What you are asked to do »
Output the whole listing exactly, except for the pictures in it.

Provided material »
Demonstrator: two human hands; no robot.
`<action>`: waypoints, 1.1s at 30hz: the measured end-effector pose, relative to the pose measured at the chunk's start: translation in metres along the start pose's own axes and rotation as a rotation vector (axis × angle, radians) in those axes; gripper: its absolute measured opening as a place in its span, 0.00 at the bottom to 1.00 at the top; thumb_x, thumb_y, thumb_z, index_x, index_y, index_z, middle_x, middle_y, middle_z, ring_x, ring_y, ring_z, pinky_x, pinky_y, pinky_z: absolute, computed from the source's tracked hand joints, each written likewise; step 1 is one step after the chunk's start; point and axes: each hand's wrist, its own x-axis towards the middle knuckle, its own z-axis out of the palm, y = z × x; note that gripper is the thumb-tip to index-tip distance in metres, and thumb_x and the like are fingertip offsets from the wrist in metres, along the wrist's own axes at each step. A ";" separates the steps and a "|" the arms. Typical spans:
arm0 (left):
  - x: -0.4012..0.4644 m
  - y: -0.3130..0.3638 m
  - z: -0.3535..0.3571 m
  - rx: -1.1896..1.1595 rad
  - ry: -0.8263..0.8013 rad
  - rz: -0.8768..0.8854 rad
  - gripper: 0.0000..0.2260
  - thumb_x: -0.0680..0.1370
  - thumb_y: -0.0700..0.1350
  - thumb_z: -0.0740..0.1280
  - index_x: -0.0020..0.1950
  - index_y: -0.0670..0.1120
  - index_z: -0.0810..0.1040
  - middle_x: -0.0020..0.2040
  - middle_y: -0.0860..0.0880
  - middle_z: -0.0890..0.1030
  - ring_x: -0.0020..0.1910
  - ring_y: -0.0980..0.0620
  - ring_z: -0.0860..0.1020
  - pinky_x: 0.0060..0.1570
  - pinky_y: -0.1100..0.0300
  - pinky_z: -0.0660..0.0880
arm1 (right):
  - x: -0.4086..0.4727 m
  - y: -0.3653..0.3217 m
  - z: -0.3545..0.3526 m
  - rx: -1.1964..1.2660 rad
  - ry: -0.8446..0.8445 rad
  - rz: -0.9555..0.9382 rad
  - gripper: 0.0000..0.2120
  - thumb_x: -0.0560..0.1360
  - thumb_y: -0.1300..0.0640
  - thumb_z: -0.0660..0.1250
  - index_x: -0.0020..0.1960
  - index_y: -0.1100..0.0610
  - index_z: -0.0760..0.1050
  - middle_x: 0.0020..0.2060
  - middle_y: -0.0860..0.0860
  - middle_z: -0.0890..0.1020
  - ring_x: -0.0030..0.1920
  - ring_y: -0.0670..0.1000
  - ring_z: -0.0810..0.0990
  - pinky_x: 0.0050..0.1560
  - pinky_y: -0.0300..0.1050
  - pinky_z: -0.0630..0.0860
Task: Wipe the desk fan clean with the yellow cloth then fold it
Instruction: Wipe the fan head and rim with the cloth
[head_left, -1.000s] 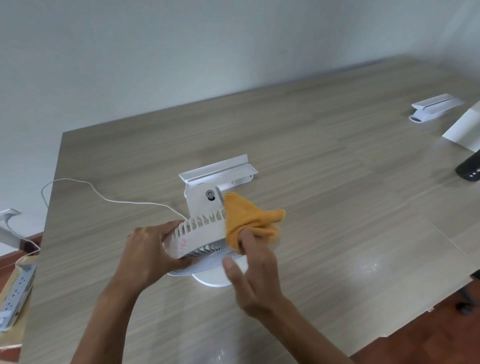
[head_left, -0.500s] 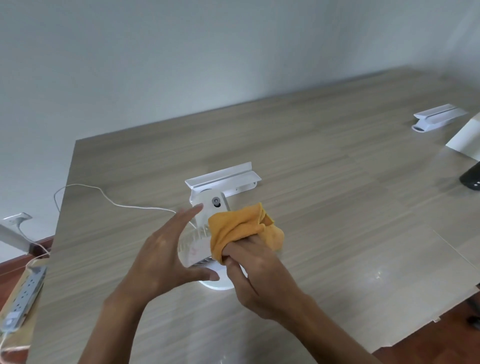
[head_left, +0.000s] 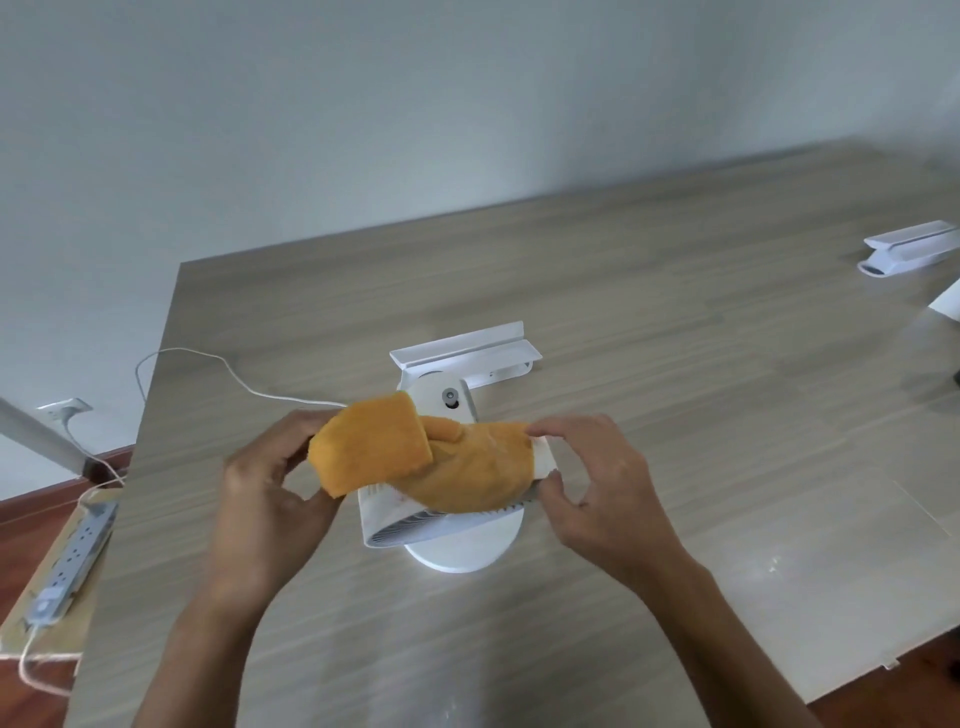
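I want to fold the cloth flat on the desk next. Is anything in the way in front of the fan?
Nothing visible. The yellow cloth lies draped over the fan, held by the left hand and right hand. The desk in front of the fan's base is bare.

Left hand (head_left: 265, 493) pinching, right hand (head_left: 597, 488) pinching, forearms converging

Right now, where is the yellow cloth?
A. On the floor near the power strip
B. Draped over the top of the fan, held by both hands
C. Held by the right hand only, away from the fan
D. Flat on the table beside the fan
B: the yellow cloth lies over the top of the fan, with the left hand gripping its left end and the right hand pinching its right end.
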 end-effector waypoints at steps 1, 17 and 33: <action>-0.002 -0.001 0.001 0.037 -0.008 0.031 0.16 0.67 0.37 0.68 0.53 0.49 0.80 0.50 0.57 0.83 0.49 0.59 0.81 0.50 0.65 0.75 | -0.003 0.007 0.001 0.008 -0.067 0.059 0.23 0.68 0.64 0.68 0.61 0.52 0.75 0.54 0.43 0.78 0.57 0.45 0.76 0.57 0.26 0.67; -0.013 0.017 0.098 0.747 -0.360 0.115 0.26 0.76 0.69 0.53 0.73 0.64 0.61 0.75 0.45 0.65 0.70 0.42 0.67 0.67 0.47 0.63 | 0.006 0.050 0.018 0.172 -0.173 0.216 0.38 0.60 0.53 0.82 0.67 0.50 0.73 0.57 0.42 0.81 0.58 0.42 0.79 0.55 0.40 0.78; -0.051 -0.041 0.088 0.404 -0.034 0.077 0.20 0.82 0.53 0.50 0.72 0.51 0.70 0.77 0.42 0.61 0.76 0.42 0.59 0.70 0.38 0.61 | 0.009 0.059 0.031 0.203 -0.141 0.067 0.33 0.59 0.51 0.83 0.61 0.56 0.80 0.52 0.51 0.83 0.54 0.47 0.83 0.53 0.46 0.83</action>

Solution for this task »
Demonstrator: two human hands; no robot.
`<action>`: waypoints, 1.1s at 30hz: the measured end-effector pose, relative to the pose measured at the chunk's start: translation in metres along the start pose's own axes and rotation as a rotation vector (axis × angle, radians) in those axes; gripper: its absolute measured opening as a place in its span, 0.00 at the bottom to 1.00 at the top; thumb_x, thumb_y, thumb_z, index_x, index_y, index_z, middle_x, middle_y, middle_z, ring_x, ring_y, ring_z, pinky_x, pinky_y, pinky_z: absolute, computed from the source's tracked hand joints, each written likewise; step 1 is one step after the chunk's start; point and axes: each hand's wrist, its own x-axis towards the middle knuckle, its own z-axis out of the palm, y = z × x; note that gripper is the thumb-tip to index-tip distance in metres, and thumb_x and the like are fingertip offsets from the wrist in metres, along the wrist's own axes at each step. A ";" separates the steps and a "|" the arms. Typical spans:
arm0 (left):
  - x: -0.4012..0.4644 m
  - y: -0.3130..0.3638 m
  - z: -0.3535..0.3571 m
  - rx: -1.1896..1.1595 rad
  - ry: -0.8263..0.8013 rad
  - rz: -0.8768..0.8854 rad
  - gripper: 0.0000..0.2260
  - thumb_x: -0.0680..0.1370
  - thumb_y: -0.0700..0.1350
  - thumb_z: -0.0740..0.1280
  - index_x: -0.0020..0.1950
  - index_y: -0.0670..0.1120
  - index_z: -0.0810..0.1040
  - middle_x: -0.0020..0.2040
  - middle_y: -0.0860..0.0880
  - middle_z: -0.0890..0.1030
  - ring_x: -0.0020..0.1910
  - ring_y: -0.0980..0.0620
  - ring_z: -0.0860..0.1020
  - pinky_x: 0.0060..0.1570
  - pinky_y: -0.1100..0.0300
  - pinky_z: -0.0660..0.0880
arm1 (right):
  - x: -0.4086..0.4727 m
  - y: -0.3653..0.3217 m
  - z: -0.3545..0.3526 m
  - rx: -1.1964..1.2660 rad
  - ry: -0.8446..0.8445 rad
  - rz: -0.9555..0.9382 rad
  - gripper: 0.0000..0.2120
  - thumb_x: -0.0560..0.1360
  - thumb_y: -0.1300..0.0640
  - thumb_z: -0.0660..0.1250
  - index_x: -0.0020..0.1960
  - index_y: -0.1100..0.0610
  - index_z: -0.0760..0.1050
  - middle_x: 0.0020..0.2060
  - middle_y: -0.0860..0.0860
  - middle_z: -0.0890..0.1020
  - ring_x: -0.0030..0.1920
  - ring_y: -0.0670..0.1000
  - ring_z: -0.0810..0.0990
  - pinky_x: 0.0050..0.1560
  - pinky_y: -0.0300..0.1050
  - pinky_z: -0.0630..0.0860
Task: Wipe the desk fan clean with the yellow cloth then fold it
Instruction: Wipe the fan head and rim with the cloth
[head_left, -1.000s] 
[head_left, -0.500s] 
[head_left, +0.000s] 
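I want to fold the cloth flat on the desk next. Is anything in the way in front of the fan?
Nothing visible. The yellow cloth lies draped over the fan, held by the left hand and right hand. The desk in front of the fan's base is bare.

Left hand (head_left: 265, 493) pinching, right hand (head_left: 597, 488) pinching, forearms converging

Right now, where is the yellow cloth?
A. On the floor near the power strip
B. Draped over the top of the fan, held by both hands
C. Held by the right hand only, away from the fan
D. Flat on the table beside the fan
B: the yellow cloth lies over the top of the fan, with the left hand gripping its left end and the right hand pinching its right end.
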 end-effector waypoints at steps 1, 17 and 33: <action>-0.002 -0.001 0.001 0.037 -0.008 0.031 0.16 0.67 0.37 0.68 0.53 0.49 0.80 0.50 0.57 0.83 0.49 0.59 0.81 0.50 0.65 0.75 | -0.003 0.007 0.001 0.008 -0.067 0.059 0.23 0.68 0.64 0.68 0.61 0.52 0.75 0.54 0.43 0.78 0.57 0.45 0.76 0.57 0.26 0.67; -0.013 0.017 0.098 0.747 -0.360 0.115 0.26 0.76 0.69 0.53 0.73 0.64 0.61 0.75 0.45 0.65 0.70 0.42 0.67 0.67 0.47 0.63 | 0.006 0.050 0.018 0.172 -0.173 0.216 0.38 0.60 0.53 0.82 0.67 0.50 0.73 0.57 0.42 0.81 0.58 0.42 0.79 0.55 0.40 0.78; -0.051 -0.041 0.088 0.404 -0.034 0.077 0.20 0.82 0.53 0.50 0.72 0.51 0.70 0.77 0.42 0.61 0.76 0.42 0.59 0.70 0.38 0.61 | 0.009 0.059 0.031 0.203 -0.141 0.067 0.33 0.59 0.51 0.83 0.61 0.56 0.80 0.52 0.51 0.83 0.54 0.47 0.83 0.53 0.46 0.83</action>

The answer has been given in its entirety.